More than 600 rallies with over four million protesters supporting abortion rights took place in all 50 states on October 2 in response to Texas’ bill (S.B.8) banning abortions after the sixth week of pregnancy. See photos from some of those marches on this page. Eighty-five percent of the marches were organized by new grassroots activists that have been true for every Women’s March. Hundreds of organizers are activated, have stayed active in the movement, and they aren’t going away! Women’s right to choose is a fundamental right and central to any democracy.
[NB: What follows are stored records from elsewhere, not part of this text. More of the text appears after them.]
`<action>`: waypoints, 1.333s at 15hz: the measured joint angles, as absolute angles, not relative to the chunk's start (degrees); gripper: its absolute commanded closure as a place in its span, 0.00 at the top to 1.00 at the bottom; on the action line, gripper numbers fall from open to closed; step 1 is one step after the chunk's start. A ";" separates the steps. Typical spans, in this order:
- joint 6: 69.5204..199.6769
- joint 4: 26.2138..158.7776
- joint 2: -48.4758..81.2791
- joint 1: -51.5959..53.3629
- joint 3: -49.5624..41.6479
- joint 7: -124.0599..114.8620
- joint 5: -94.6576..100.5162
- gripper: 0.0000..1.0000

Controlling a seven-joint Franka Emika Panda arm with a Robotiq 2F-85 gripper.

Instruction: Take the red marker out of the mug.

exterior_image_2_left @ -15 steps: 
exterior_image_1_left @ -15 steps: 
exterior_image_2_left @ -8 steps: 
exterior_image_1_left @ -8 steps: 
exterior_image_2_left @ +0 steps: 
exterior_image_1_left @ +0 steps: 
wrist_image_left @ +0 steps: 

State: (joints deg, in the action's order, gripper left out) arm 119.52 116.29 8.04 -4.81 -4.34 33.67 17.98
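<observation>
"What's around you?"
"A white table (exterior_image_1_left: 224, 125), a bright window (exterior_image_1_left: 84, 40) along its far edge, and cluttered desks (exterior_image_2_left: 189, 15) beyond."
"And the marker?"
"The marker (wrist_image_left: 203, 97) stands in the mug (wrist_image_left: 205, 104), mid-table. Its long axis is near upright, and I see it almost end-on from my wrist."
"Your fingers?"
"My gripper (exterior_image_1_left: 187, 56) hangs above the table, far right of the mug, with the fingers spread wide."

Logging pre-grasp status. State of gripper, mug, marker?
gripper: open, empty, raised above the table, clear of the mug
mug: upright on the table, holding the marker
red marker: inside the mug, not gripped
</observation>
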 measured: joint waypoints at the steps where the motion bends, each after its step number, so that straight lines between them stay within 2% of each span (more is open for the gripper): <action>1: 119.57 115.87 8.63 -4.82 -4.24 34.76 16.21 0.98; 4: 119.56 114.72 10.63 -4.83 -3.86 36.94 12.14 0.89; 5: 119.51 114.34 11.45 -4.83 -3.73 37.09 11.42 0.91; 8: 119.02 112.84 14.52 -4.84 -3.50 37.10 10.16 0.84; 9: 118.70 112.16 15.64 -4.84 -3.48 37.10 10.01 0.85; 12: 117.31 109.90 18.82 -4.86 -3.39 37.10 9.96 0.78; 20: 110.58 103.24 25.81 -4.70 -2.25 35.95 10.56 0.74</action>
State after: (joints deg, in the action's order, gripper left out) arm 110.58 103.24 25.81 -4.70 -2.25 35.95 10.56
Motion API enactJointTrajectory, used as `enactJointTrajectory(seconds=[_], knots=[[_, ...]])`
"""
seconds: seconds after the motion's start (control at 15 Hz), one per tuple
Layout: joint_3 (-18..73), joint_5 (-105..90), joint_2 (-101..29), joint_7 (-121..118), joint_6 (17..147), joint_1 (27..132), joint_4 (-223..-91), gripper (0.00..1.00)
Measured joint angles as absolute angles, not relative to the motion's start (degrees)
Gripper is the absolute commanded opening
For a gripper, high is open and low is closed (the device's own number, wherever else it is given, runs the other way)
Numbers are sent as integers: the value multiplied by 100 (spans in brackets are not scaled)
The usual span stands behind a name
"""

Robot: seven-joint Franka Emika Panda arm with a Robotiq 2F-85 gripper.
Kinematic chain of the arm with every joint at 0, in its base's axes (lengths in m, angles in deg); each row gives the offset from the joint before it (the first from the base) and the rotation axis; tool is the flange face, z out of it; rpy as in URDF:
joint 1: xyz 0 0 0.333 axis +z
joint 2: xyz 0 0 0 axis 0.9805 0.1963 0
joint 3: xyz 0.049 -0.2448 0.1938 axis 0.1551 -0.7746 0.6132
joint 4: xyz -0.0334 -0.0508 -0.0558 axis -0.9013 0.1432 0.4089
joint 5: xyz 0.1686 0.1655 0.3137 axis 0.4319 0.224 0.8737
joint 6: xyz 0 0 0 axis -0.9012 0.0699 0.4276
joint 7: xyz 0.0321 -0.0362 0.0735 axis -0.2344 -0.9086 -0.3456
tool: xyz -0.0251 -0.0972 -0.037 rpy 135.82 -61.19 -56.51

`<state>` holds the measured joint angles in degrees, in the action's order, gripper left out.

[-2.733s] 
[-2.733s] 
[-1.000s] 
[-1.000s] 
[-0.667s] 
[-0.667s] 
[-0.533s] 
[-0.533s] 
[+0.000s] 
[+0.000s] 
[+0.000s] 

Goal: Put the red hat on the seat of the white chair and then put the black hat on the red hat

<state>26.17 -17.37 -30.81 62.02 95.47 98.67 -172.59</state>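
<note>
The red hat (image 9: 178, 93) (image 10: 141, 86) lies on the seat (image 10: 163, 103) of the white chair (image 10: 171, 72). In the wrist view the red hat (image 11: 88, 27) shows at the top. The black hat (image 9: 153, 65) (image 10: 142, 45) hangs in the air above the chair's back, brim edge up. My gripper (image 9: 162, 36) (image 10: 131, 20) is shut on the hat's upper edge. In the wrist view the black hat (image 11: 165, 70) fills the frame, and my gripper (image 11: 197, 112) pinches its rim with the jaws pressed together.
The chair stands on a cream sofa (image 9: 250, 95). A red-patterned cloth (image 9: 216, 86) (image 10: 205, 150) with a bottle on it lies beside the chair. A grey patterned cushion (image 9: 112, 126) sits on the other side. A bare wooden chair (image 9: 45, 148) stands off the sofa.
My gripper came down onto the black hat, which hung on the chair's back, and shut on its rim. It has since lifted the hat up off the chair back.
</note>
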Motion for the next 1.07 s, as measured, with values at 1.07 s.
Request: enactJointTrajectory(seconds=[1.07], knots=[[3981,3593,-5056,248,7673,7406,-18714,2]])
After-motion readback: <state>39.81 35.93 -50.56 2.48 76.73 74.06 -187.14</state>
In an interview with Truthout, Women’s March Executive Director Rachel O’Leary Carmona stressed the link between issues of democracy, voting rights, and reproductive justice. “For too long the issue of abortion and reproductive health care in general has been kind of thought of separately from democracy efforts or racial justice efforts or even justice around immigration, and what we’re seeing right now is a confluence and a very clear kind of point that all of those things are so interconnected that we cannot kind of have one without the other.”
Following swiftly on the heels of S.B. 8 in Texas came the passage of S.B.1 targeting minority voting rights and enabling future partisan election theft. As the demographics shift, Texas Republicans know they can’t continue to rule over racial and ethnic minorities, or pass unpopular laws like S.B. 8, unless those minorities are systematically discouraged from voting.